La intervención militar de Occidente que el reportero de guerra de EL PERIÓDICO había llegado para cubrir nunca se produjo. Fue rechazada inicialmente por el Parlamento británico, lo que llevó a Obama a temer que su Congreso hiciera la propio. Después del desastre de Irak una década antes no quedaba una gota de ardor guerrero entre la opinión pública de ambos países anglosajones. Y la astuta intermediación de Vladímir Putin para salvar a su aliado hizo el resto, al negociar con Asad la entrega de sus armas químicas, lo que de algún modo permitió a Obama, David Cameron y François Hollande salvar la cara con aquel acuerdo diplomático a varias bandas.

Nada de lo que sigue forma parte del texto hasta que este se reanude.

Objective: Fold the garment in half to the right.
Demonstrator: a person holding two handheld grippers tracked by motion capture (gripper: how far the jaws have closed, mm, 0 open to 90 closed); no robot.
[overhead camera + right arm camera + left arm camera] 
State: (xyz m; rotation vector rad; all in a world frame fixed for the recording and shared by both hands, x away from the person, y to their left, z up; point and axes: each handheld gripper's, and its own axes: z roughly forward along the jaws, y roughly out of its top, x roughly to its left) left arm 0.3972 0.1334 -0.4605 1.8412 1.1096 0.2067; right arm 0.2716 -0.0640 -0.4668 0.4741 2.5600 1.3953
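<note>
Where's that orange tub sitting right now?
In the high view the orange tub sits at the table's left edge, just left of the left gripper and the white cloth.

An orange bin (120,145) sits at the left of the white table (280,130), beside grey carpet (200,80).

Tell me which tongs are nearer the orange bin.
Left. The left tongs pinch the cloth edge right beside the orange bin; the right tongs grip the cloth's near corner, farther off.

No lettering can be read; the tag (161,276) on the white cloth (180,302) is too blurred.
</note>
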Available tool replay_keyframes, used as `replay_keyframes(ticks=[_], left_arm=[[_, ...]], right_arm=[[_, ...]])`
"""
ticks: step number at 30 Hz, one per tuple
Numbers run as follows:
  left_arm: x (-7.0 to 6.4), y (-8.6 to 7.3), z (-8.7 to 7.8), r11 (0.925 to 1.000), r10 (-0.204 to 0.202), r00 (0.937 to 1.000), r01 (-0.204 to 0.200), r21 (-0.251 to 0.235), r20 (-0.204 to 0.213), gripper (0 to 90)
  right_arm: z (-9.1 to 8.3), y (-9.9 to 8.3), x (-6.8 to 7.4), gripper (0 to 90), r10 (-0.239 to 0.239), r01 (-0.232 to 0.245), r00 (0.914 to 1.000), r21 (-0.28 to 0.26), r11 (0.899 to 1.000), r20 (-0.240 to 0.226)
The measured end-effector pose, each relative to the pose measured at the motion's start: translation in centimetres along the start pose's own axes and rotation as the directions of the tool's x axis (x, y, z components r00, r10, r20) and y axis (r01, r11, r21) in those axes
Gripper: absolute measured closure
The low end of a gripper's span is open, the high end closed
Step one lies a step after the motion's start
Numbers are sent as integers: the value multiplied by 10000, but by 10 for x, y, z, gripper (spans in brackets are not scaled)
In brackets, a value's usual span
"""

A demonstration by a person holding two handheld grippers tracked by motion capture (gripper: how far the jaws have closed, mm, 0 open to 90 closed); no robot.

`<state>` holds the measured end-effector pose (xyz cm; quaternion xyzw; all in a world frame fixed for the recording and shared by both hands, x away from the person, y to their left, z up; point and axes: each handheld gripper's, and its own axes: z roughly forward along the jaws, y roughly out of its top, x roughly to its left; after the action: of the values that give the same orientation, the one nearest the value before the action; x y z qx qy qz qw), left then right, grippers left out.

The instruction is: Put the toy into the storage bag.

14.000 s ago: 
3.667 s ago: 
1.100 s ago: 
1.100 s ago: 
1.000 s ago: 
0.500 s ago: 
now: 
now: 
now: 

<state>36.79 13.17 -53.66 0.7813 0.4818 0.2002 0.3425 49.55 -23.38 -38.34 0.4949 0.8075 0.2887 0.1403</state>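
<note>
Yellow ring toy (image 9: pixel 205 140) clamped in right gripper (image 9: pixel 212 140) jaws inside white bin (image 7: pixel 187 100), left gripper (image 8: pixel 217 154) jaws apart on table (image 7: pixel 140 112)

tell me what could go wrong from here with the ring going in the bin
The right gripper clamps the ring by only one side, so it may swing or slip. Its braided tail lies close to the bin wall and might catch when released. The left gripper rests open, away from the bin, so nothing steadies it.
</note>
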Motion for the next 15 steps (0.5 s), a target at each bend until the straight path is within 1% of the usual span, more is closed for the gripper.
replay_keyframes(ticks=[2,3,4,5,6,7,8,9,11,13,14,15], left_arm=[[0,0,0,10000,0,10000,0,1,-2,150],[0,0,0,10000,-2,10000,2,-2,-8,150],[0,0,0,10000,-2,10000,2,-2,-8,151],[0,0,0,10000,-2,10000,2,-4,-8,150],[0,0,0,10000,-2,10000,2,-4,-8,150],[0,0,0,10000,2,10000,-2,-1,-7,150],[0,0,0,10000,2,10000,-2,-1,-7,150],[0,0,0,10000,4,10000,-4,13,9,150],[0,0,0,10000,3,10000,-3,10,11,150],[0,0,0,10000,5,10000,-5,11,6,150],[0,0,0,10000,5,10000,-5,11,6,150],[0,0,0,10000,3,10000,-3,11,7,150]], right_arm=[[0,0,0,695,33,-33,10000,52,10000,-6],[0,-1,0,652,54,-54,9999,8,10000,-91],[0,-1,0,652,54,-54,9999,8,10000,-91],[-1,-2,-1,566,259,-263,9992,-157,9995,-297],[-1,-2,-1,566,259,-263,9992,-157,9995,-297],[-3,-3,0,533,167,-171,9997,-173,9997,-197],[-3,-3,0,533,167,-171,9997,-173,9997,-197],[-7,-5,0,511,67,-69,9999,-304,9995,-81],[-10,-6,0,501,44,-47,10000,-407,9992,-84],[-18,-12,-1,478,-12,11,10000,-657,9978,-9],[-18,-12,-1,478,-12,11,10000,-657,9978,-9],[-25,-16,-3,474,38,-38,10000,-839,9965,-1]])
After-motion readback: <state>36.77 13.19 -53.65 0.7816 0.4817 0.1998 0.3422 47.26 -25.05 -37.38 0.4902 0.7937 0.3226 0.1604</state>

Pero la diplomacia sería en Siria una piedra más de su gigantesca montaña de muertos. Durante el secuestro fracasaron las negociaciones de Ginebra II, celebradas cuando todavía quedaba algún viso de frenar aquella monumental tragedia. El califato llamaba a la puerta y, con sus pasmosas conquistas, la penúltima intervención occidental en un país del que se olvidaría en cuanto se atajó la amenaza a gran escala de los barbudos. La guerra continúa en algunos rincones irredentos de Siria. Ya nadie se acuerda de ella. Asad, Putin e Irán ganaron.